The Sumorsaete were an Anglo-Saxon group living in what is now Somerset, presumably around the town of Somerton. They are evidently the source of the county's name. The group may have been established as early as 577, when the Saxons conquered part of the area from the Britons, but they are not mentioned by name until 845. They may have been related to the obscure Glastening or Glestinga, who may be the source of the name Glastonbury.

==Name==
The name Sumorsǣte is Old English and may be a shortened form of Sumortūnsǣte, meaning "the people living at or dependent upon Sumortūn", i.e. the modern town of Somerton. The origin of Somerton itself is unknown; it may mean 'The sea-lake enclosure' from the Old English sae, mere and tun or possibly "summer farmstead", from sumer and -tūn. The first known use of the name Somersæte was in 845, after the region fell to the Saxons. When King Alfred coined the future county motto 'Sumorsǣte ealle' in the ninth century, he referred to the people of Somerset as the Sumortūnsǣte.

==History==
The Sumorsaete may have been related in some way to the obscure Glastening or Glestinga, about whom almost nothing is known, but whose name has been connected to nearby Glastonbury. One of the Harleian genealogies dating to the 10th century begins with a certain "Glast", who came to "Glastening" from Luit-Coyt (modern Lichfield in England). This pedigree also appears in later versions, though it is unclear if these version intend a person named "Glas" or a kindred group.

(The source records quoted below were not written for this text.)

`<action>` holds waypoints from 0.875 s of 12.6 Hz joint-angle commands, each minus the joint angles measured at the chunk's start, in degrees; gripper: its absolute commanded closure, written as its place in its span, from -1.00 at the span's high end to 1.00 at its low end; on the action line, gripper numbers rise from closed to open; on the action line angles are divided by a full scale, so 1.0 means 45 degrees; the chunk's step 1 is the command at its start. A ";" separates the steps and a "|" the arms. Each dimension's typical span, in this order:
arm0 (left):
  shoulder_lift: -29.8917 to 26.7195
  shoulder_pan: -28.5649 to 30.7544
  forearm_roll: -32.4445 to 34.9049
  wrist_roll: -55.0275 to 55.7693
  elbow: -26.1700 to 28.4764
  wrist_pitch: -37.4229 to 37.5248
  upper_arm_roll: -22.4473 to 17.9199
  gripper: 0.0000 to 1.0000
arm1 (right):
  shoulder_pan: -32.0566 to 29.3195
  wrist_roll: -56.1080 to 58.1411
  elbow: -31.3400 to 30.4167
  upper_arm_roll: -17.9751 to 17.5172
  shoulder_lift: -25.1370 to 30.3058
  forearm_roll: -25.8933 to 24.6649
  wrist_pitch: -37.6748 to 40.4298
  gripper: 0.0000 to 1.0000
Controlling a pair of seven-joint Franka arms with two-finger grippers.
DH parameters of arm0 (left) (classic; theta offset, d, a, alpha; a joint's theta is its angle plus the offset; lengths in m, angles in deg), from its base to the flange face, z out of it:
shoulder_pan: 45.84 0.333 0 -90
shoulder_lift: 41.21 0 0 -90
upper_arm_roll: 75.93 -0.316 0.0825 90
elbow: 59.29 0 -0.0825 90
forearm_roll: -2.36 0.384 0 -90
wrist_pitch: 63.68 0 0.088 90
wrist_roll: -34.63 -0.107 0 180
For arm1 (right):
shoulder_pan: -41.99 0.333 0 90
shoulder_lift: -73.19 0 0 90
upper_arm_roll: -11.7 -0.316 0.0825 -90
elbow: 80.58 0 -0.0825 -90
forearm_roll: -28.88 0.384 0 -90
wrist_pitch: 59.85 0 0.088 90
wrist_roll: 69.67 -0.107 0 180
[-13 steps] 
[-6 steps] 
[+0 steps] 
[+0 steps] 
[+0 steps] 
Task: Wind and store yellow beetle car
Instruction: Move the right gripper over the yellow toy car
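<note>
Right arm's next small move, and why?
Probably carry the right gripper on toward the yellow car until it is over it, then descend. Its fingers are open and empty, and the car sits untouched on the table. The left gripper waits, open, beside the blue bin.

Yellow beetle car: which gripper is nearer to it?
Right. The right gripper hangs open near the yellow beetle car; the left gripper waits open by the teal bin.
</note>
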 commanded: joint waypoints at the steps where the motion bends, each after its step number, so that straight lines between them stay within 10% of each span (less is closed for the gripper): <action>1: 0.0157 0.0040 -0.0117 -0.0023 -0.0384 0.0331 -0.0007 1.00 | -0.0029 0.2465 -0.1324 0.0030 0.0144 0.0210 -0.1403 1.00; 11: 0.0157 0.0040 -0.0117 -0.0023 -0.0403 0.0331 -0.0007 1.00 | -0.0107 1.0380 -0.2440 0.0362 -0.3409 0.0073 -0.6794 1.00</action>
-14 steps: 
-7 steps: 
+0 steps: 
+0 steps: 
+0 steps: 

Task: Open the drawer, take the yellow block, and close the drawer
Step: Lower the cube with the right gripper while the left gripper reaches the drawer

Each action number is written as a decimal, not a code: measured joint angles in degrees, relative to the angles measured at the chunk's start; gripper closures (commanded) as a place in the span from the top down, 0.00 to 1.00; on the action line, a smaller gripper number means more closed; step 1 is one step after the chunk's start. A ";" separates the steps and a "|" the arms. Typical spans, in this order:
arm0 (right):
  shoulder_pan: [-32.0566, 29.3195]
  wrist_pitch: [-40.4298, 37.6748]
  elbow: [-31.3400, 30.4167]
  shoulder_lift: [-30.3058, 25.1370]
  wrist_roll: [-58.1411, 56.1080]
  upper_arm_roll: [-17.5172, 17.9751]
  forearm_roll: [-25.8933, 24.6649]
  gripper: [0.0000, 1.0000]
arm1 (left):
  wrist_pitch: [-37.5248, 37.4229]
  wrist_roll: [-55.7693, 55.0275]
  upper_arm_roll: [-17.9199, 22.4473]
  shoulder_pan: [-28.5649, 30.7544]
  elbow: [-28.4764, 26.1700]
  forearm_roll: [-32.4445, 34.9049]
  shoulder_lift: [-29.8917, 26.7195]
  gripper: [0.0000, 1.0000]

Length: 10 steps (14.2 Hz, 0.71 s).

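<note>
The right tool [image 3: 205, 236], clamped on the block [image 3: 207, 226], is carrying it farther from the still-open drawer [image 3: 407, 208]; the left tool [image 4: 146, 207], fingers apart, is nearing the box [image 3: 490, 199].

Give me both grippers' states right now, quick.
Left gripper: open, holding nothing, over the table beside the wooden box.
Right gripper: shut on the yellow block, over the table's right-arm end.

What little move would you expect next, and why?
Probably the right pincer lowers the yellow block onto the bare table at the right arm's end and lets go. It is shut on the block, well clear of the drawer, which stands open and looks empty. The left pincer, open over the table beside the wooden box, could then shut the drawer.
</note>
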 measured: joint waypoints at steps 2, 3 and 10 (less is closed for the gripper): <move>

The native Britons of the Southwest at this time spoke a variant of the Common Brittonic language ancestral to Cornish. Anglo-Saxon settlers introduced Old English. The Anglo-Saxons established control over much of what is now England by 600, but were held off at British-held Somerset. However, by the early 8th century King Ine of Wessex had pushed the boundaries of the West Saxon kingdom far enough west to include Somerset. The Saxon royal palace in Cheddar was used several times in the 10th century to host the Witenagemot.

The earliest fortification of Taunton started for King Ine of Wessex and Æthelburg, in or about the year 710 AD. However, according to the Anglo-Saxon Chronicle this was destroyed 12 years later. Somerset, like Dorset to the south, held the West Saxon advance from Wiltshire/Hampshire back for over a century, remaining a frontier between the Saxons and the Romano-British Celts. The Saxons conquered Bath following the Battle of Deorham in 577, and the border was probably established along the line of the Wansdyke to the north of the Mendip Hills. Then Cenwalh of Wessex broke through at Bradford-on-Avon in 652, and the Battle of Peonnum possibly at Penselwood in 658, advancing west through the Polden Hills to the River Parrett.